Hey guys, New to unity so sorry if it’s a noob question. I’ve started developing with unity on a 2015 MacBook Pro. I know it’s quite old but it’s serving me quite well. Now, in editor mode, things are relatively smooth regarding performance but in play mode the laptop is pretty struggling with high cpu usage and annoying fan noise making it impossible to play the game for more than a few minutes. My question is, is it possible to reduce performance of the game in some way (rendering, resolution,...) during me development stage? Later, if I reach some point where I want to release the game, I’ll raise all the stuff back. It’s just for the development phase. thank you
Game dev often requires using decent hardware. But you may have other issues with your application, which you are not aware of. I suggest you look and learn using profiler. Then look into bottlenecks, what cost you most of CPU / GPU / Memory. Then optimize accordignly. Other than that, use low quality textures and run on small resolution (resize gameplay screen). But I doubt, that will solve your main problem here. Worth a shot however.
I immediately see the CPU jumping even on a simple scene with 5 items so bottlenecks are not the issue here. It looks like the laptop is indeed underpowered for unity development. I’ll try resizing the gameplay screen. Hadn’t considered that. Thank you
I work from a 2014 MBP, and have zero issues running fairly complex scenes, so I don't think that alone is your issue. Do you have code running, maybe something that's looping and doing complex stuff inside of Update functions?

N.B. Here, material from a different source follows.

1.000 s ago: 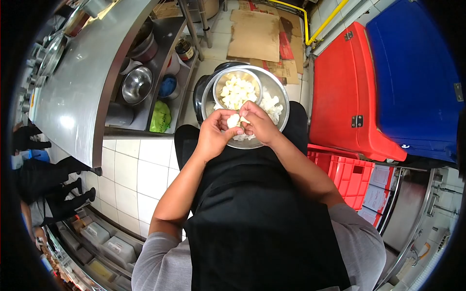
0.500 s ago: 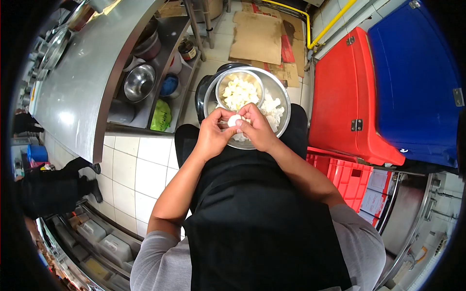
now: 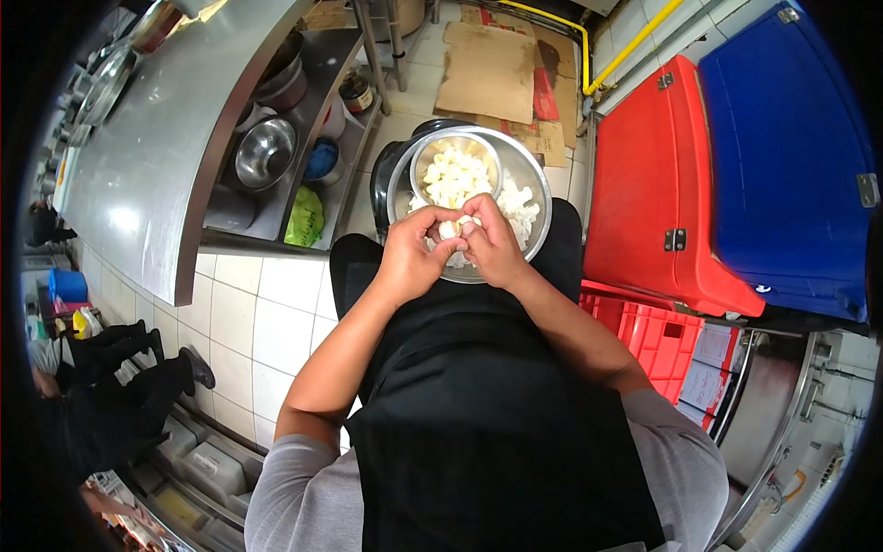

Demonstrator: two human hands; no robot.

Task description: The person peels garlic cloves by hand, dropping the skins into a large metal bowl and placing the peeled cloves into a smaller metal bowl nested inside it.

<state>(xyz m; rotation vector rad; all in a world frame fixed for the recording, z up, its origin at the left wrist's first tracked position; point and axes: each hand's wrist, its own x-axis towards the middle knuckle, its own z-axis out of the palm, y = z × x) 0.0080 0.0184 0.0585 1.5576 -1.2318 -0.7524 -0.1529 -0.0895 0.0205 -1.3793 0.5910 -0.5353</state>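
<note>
Between my two hands is a small whitish piece (image 3: pixel 450 229) that looks like a garlic clove or bulb. My left hand (image 3: pixel 411 253) pinches it from the left. My right hand (image 3: pixel 495 247) has its fingers closed on a pale piece (image 3: pixel 469 223) at the right, touching the other. Both hands are over the near part of a large metal bowl (image 3: pixel 543 189). Inside that bowl, a smaller metal bowl (image 3: pixel 417 166) holds many pale yellow cloves (image 3: pixel 457 175). White papery bits (image 3: pixel 521 213) lie in the large bowl beside it.
A steel table (image 3: pixel 152 138) and shelf with a metal bowl (image 3: pixel 266 155) stand at the left. Red (image 3: pixel 644 184) and blue (image 3: pixel 782 156) boxes and a red crate (image 3: pixel 658 340) are at the right. Cardboard (image 3: pixel 486 72) lies ahead. People in dark clothes (image 3: pixel 129 396) are at the lower left.
The whitish piece between my fingers now appears as separate parts, and my fingers have shifted slightly. At the lower left, the people's dark-clothed legs have moved and more of them shows.
</note>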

Unity by default will attempt to hit the highest frame rate your hardware will allow. That often results in either 100% utilization of the CPU or the GPU, whichever one bottlenecks you first. You can try forcing a lower frame rate though. Also reducing quality settings, reducing camera view distance, reducing the complexity of the scene, etc, etc, etc. I'd first check the profiler, see what FPS it says you're getting. Then try capping it lower with targetFrameRate. https://docs.unity3d.com/ScriptReference/Application-targetFrameRate.html Also read what that link says about vSyncCount. Note that Apple laptops are notorious for having insufficient cooling, where you quickly get reduced performance under sustained high load from thermal throttling. They do better with short bursts of high load, but games aren't that way. Just a design choice Apple went with, as it makes the laptop otherwise thinner and sleeker for the same specs on paper and most users won't notice the limitations.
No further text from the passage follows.